Однако церковь церковью, а светские соблазны соблазнами, и как раз два соблазнительнейших места находились тут же по соседству, всего в нескольких шагах от нашего дома. То были театры — два главных театра государства Российского: Большой и Мариинский. И к обоим-то семья наша имела весьма близкое отношение. Большой театр, когда-то построенный Томоном, но сгоревший в 1836 году, был восстановлен «папой моей мамы», а второй и целиком построен тем же моим дедом в сотрудничестве с моим отцом. Кстати, внутри Мариинского театра имелось убедительное доказательство его семейной к нам близости. В одном из писаных медальонов, которые были вставлены в своды фойе, вырисовывался профиль носатого господина с баками и в очень высоких воротничках — и это был мой прадедушка, когда-то знаменитый композитор Катарино Кавос.
В смысле внешней архитектуры я предпочитал Большой театр Мариинскому. Уж очень внушителен был его портик с толстенными ионическими колоннами, под который подъезжали кареты, высаживавшие публику у дверей в театр. Остальная грандиозная масса этого здания представлялась мне каким-то вместилищем таинственных чудес.
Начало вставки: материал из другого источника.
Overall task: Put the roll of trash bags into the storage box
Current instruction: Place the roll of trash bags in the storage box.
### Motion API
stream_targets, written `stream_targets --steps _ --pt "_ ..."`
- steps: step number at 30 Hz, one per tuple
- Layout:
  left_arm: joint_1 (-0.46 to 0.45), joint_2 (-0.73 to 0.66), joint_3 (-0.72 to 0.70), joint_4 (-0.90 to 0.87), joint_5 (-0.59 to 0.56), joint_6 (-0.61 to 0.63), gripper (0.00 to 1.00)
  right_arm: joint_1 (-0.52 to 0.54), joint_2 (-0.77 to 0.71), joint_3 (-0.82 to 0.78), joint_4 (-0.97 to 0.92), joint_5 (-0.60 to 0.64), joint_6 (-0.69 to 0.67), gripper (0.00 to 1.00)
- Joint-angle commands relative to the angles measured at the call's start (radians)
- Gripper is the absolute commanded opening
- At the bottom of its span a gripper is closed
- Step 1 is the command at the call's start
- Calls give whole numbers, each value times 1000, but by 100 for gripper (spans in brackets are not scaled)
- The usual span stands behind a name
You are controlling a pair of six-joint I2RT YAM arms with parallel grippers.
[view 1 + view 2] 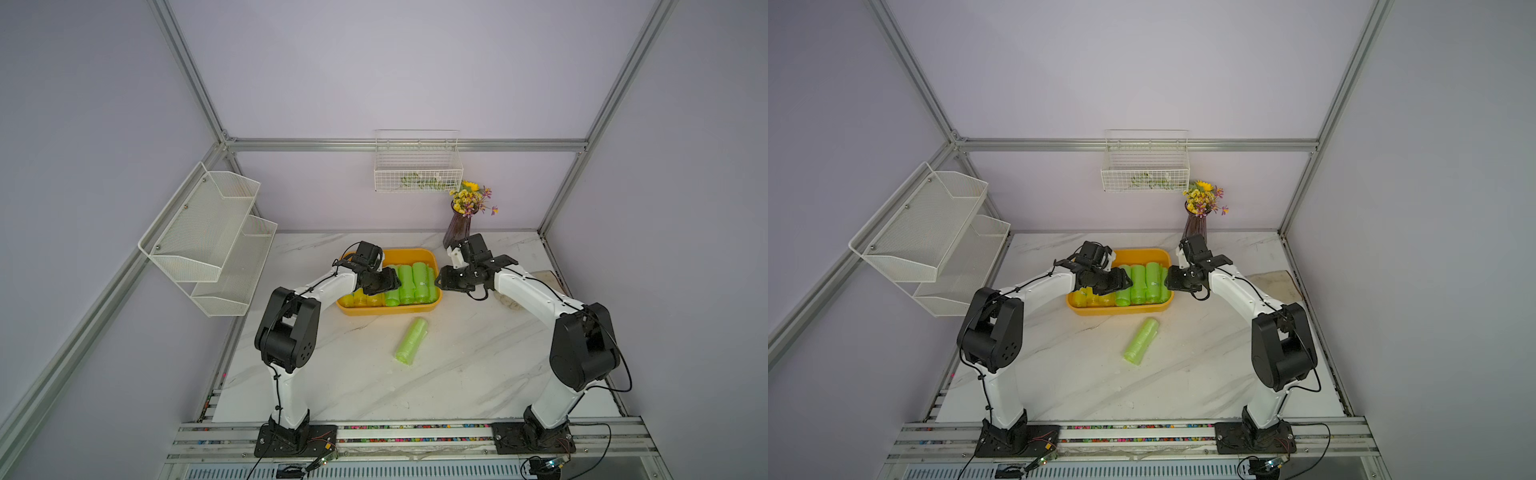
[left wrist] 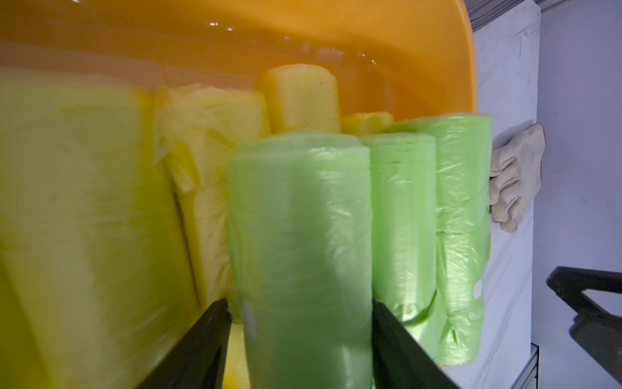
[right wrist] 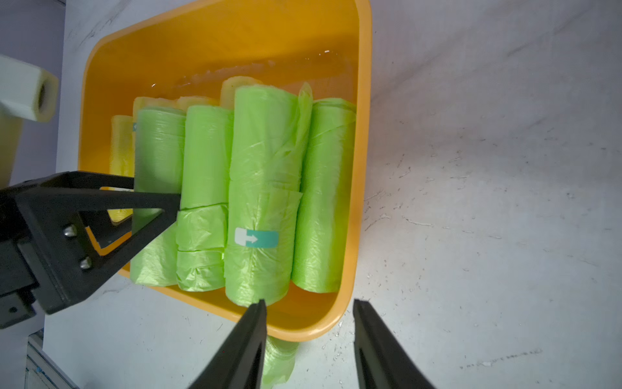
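You're looking into a booth with pale lilac walls (image 1: 395, 75) edged by aluminium rails (image 1: 407, 145). The counter (image 1: 457, 374) is white with grey marble veining. A white mesh two-tier shelf (image 1: 208, 232) hangs on the left wall and a white wire basket (image 1: 417, 166) on the back wall. A vase of flowers (image 1: 458, 226) stands near it. The light is soft and even.

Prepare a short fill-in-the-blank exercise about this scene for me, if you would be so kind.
The loose roll lies on the ____, outside the storage box.
The left gripper straddles a boxed roll coloured ____.
The right gripper holds ____.
The vase holds ____.
Missing words: table; green; nothing; flowers.
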Motion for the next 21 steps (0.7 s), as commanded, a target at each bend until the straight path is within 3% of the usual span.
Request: stream_targets --steps 1,13,21 --pt "-6 -41 -15 28 11 2 66 -10 -34 -18 4 11 9 47" --pt "-6 -122 -43 27 -61 26 76 -20 -51 -34 5 17 2 47" --pt "-7 -219 -98 85 -103 57 90 -27 -53 -47 5 13 -3 48"
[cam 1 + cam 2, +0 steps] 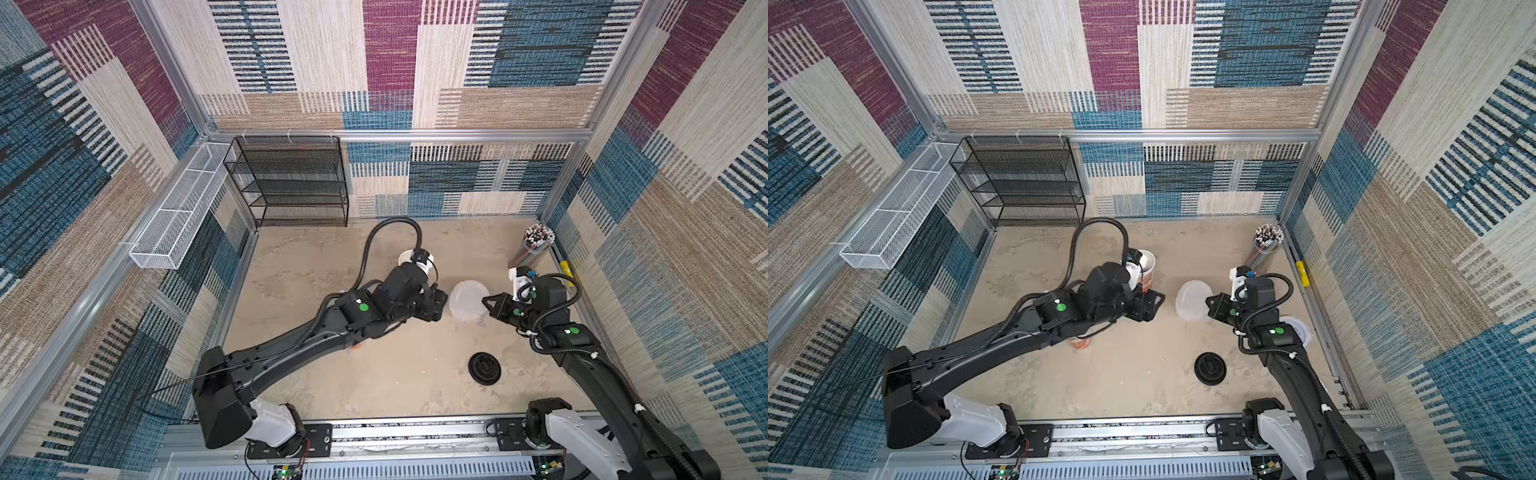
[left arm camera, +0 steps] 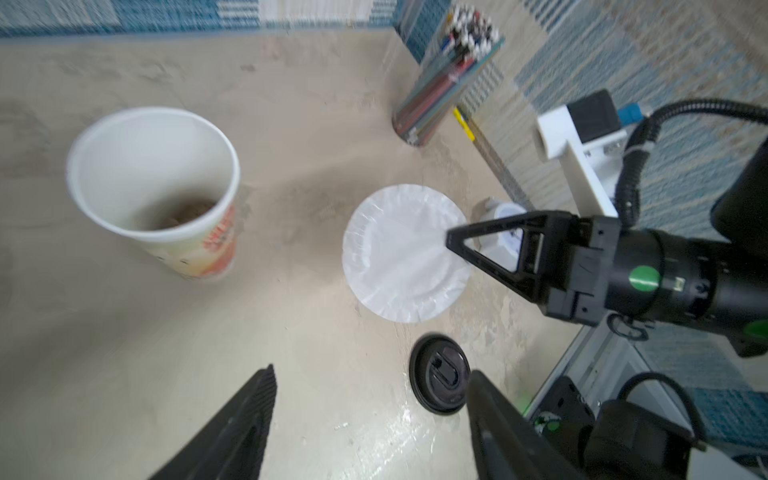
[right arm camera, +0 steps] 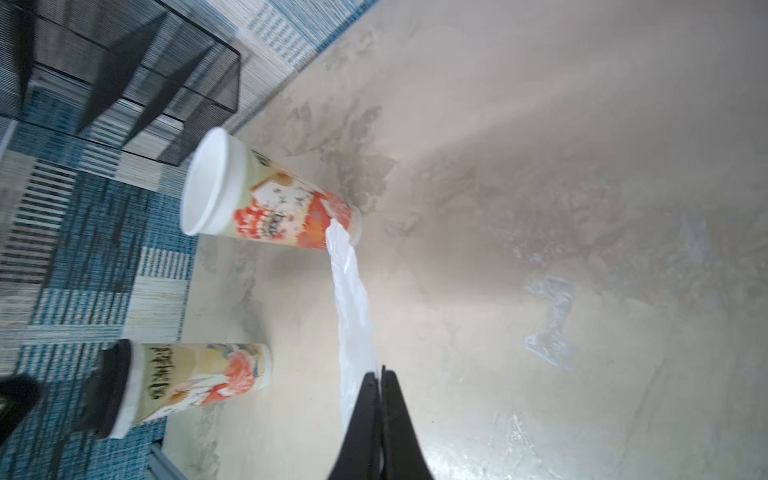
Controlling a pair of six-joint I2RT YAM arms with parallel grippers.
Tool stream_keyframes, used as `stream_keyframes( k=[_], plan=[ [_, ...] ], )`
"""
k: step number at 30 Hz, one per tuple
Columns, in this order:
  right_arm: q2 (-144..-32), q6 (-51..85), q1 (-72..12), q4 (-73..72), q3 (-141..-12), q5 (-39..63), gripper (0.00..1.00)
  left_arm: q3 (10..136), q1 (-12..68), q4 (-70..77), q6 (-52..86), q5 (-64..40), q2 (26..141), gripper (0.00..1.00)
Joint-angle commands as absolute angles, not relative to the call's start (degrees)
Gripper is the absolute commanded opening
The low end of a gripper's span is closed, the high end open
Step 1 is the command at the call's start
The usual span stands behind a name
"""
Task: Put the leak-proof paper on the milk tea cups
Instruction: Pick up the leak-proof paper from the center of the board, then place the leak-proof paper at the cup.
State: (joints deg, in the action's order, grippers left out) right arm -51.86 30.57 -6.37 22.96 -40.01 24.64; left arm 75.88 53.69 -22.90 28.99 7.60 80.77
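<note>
Black lid (image 2: 440, 378) lies nearest the robot, well in front of the open cup (image 2: 153, 166). A lidded cup (image 3: 199, 378) stands front-left of that cup. Farther on, the right gripper (image 2: 451, 241) is pinched tight on the rim of the paper sheet (image 2: 399, 253), which reaches from its jaws toward the cup. The left gripper (image 2: 370, 374) gapes wide and empty just before the cup. The cup's mouth lies back and left of the sheet, so the carry looks to be the right arm's.

No text can be read with certainty. The milk tea cup (image 3: 199, 380) at the lower left of the right wrist view carries dark written characters on its side, too blurred to read.
</note>
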Motion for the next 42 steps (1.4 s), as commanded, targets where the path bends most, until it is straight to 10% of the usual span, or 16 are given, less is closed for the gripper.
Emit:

Характеру чудесного способствовал ряд круглых окон, тянувшихся во всю длину крыши, и даже та уродливая толстая несуразная железная труба с капюшоном поверх, которая как-то асимметрично сбоку возвышалась над зданием, обслуживая нужды вентиляции. У Мариинского театра вид был более скромный и менее внушительный, однако до того момента, когда его изуродовали посредством пристроек и надстроек, и он являл изящное и благородное целое. Система его плоских арок и пилястров и выдающийся над ними полукруг, соответствующий круглоте зрительного зала, производили на меня впечатление чего-то «римского». Известной грандиозностью отличался театр со стороны Крюкова канала, в который упиралась его задняя стена. Отражаясь в летние сумерки в водах канала, силуэт его положительно напоминал какое-либо античное сооружение".